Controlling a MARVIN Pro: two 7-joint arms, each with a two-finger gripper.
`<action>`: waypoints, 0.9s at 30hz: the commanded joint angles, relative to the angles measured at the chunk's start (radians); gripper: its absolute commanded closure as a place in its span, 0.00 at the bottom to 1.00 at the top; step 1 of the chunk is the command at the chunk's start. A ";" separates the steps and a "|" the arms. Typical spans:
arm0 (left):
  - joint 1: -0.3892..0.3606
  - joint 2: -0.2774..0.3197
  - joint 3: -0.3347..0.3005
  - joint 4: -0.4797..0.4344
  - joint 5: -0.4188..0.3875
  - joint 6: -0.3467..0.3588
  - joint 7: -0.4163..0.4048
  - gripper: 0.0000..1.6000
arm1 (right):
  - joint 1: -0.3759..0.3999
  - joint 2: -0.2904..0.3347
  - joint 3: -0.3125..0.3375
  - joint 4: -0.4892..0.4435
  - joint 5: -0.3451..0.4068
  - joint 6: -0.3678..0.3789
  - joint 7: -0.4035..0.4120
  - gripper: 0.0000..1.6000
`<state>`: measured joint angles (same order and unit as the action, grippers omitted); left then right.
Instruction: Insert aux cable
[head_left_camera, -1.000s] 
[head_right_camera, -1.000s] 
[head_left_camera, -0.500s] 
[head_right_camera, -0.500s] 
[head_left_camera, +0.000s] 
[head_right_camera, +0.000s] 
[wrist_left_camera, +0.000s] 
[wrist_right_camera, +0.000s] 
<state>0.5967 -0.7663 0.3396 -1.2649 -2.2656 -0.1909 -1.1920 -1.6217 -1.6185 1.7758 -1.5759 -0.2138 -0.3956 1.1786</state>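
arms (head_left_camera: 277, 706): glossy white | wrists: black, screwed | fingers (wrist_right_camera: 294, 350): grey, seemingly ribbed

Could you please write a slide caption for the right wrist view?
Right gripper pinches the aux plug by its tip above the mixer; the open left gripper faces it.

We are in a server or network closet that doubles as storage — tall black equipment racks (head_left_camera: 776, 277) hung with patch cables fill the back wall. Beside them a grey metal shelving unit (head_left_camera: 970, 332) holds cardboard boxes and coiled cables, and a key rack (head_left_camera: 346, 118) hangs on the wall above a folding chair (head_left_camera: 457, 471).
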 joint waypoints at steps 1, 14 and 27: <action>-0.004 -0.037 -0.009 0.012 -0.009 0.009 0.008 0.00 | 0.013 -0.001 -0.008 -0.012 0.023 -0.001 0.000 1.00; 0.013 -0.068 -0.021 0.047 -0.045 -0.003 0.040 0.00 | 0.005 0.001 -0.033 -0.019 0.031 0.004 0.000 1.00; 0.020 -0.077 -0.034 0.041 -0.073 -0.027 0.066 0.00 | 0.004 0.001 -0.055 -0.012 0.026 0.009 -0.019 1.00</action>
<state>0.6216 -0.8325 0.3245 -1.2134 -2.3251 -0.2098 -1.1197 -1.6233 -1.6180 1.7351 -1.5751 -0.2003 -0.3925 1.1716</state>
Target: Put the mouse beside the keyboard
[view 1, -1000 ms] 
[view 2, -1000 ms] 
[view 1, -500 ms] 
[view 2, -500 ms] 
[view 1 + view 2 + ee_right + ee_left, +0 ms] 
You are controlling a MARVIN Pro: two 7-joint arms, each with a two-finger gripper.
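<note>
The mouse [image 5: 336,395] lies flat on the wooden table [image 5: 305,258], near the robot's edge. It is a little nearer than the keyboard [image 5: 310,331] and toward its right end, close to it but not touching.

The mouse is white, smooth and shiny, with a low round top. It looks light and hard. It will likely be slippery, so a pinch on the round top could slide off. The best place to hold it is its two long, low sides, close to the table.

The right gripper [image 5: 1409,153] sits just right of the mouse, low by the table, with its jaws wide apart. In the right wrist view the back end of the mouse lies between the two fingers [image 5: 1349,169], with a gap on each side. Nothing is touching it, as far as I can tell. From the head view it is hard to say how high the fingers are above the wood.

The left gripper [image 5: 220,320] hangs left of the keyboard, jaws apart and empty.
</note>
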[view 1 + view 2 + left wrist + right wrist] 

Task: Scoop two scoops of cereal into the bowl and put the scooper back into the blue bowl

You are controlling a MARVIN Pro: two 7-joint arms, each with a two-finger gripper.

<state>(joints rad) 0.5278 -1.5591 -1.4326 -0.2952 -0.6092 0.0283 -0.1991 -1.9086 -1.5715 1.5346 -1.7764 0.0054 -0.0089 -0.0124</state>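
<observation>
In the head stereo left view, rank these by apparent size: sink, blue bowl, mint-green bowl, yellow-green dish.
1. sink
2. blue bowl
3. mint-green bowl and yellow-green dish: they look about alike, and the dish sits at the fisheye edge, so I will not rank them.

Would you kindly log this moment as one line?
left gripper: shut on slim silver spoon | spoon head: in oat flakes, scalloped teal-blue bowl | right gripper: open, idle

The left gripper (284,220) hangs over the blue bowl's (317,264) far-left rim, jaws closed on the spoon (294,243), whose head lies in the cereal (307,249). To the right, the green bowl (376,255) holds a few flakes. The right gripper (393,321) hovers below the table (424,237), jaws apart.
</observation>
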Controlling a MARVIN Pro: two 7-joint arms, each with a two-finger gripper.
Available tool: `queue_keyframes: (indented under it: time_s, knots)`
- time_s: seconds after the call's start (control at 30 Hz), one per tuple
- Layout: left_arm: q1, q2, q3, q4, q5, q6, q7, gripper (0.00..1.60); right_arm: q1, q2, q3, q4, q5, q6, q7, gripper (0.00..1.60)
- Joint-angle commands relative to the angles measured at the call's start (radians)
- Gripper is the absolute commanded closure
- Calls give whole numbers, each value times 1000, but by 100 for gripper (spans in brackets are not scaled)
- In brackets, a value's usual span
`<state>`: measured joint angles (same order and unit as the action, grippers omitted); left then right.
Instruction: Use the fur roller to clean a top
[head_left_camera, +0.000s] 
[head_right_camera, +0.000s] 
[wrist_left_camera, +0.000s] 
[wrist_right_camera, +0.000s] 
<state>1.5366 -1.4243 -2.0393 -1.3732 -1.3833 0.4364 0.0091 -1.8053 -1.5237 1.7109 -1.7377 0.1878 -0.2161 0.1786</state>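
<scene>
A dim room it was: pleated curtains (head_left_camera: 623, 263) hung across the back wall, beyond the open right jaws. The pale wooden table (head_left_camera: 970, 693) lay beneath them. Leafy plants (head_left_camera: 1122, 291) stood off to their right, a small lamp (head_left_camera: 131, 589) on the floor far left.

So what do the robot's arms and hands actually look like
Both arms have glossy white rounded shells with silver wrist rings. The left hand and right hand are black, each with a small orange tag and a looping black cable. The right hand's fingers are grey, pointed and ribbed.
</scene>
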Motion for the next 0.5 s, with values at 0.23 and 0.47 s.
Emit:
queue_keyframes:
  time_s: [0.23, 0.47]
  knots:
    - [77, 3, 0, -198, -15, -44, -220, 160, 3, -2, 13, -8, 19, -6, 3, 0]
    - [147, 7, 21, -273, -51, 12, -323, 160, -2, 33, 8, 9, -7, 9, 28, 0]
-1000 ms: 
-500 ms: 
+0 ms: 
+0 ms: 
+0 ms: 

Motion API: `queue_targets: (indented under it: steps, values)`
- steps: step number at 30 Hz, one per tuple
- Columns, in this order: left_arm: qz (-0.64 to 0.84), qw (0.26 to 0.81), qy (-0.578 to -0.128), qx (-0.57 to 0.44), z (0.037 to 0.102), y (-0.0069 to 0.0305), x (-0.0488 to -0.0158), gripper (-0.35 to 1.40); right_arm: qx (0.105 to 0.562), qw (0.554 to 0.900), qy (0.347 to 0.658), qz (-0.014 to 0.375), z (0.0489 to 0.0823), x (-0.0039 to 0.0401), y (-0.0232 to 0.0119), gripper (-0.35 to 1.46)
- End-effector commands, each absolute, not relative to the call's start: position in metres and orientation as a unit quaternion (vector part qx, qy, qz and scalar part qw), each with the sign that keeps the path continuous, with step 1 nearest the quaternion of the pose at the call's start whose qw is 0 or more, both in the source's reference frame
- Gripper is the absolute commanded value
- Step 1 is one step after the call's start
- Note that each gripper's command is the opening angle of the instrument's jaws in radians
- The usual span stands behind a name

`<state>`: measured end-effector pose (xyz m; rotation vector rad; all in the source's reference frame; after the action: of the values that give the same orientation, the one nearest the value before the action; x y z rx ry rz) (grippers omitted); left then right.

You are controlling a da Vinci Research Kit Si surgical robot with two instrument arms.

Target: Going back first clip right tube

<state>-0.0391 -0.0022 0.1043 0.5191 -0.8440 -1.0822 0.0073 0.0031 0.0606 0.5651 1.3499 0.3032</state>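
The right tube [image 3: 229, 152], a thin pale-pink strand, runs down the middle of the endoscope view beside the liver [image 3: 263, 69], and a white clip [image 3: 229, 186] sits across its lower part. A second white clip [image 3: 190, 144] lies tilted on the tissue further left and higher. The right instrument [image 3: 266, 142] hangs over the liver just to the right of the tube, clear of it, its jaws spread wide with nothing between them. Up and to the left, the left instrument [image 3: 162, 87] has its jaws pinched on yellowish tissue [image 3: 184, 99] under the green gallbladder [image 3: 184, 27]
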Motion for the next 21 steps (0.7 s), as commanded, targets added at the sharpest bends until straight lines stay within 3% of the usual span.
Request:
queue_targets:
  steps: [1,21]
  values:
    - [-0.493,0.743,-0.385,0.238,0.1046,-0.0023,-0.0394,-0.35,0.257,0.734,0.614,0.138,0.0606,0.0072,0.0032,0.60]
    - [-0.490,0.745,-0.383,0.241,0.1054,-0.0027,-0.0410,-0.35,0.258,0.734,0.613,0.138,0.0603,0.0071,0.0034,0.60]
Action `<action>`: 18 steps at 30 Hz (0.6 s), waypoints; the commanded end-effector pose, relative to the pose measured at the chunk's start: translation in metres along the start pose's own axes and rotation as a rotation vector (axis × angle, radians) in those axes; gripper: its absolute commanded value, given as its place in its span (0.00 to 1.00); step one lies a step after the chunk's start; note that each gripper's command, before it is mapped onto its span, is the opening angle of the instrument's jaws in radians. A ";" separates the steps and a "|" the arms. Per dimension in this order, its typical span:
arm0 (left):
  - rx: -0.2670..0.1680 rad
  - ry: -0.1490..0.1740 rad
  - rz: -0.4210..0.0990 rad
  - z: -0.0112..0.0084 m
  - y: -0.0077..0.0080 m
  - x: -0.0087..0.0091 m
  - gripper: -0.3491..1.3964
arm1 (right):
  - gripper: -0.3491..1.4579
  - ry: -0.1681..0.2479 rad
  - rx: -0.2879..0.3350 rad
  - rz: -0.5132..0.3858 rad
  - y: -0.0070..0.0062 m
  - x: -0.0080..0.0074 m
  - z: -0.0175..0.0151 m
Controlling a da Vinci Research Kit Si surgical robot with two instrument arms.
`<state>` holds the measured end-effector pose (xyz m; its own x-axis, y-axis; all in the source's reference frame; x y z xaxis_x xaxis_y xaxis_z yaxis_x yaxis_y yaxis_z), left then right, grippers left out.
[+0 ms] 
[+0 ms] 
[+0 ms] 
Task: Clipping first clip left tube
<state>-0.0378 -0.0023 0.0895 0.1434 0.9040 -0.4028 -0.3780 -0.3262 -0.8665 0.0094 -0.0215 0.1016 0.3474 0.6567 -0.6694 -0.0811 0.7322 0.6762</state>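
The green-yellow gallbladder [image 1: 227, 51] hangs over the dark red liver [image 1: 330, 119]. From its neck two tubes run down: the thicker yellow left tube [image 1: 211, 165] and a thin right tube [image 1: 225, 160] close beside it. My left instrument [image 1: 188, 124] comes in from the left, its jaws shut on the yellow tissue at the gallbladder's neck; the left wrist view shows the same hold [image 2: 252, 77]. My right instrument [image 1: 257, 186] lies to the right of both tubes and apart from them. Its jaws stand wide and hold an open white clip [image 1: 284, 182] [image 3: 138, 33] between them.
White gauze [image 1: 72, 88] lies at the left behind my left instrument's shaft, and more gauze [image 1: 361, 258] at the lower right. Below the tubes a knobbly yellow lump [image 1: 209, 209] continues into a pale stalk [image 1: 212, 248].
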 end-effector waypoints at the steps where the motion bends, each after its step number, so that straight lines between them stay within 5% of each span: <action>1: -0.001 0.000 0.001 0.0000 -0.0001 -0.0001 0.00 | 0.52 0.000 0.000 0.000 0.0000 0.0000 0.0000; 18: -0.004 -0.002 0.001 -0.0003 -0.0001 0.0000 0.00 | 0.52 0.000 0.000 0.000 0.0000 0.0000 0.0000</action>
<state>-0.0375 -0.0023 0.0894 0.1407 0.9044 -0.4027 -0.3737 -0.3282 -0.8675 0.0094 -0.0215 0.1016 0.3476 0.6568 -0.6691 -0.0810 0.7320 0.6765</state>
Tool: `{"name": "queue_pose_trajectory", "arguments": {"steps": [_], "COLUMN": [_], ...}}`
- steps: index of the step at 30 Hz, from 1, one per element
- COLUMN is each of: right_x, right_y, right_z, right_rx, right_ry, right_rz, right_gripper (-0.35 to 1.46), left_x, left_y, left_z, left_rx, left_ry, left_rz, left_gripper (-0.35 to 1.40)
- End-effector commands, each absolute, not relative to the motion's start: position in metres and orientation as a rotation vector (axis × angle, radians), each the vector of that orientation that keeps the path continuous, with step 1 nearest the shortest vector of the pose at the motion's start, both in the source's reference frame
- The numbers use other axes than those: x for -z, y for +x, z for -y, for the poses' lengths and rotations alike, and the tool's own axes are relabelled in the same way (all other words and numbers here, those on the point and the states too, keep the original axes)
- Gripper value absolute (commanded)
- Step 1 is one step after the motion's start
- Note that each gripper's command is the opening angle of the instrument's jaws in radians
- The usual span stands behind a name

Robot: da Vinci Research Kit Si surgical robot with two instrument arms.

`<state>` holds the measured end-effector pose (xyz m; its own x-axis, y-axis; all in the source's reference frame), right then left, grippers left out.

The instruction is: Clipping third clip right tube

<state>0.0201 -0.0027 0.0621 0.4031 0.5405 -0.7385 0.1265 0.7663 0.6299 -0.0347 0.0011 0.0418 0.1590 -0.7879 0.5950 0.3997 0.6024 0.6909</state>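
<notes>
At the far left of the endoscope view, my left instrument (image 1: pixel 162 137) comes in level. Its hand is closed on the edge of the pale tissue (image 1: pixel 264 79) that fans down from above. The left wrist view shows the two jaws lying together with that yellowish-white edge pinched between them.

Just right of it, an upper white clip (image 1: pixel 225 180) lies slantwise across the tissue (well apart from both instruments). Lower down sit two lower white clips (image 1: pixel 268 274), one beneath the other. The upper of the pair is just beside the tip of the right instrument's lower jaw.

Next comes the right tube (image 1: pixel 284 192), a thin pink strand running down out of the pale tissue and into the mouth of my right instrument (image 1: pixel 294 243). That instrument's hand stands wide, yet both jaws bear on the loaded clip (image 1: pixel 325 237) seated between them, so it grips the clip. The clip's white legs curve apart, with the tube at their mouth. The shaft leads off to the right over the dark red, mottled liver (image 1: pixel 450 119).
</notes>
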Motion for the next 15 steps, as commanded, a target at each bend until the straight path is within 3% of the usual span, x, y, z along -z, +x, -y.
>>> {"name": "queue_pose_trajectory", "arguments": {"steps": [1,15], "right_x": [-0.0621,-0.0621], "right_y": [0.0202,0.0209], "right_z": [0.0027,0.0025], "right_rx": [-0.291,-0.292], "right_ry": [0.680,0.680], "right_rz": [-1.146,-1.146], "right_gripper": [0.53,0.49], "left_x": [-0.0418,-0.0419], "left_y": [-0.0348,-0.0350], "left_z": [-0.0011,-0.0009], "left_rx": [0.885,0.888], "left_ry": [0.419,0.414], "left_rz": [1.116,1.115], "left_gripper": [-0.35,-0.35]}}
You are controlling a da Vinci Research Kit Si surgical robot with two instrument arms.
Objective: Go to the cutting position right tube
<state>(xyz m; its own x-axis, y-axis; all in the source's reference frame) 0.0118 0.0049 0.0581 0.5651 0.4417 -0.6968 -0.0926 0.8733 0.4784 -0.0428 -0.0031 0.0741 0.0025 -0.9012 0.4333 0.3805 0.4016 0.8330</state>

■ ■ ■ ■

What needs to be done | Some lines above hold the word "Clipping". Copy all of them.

Answer for the task |
Task: Clipping first clip left tube
The instruction is: Clipping third clip right tube

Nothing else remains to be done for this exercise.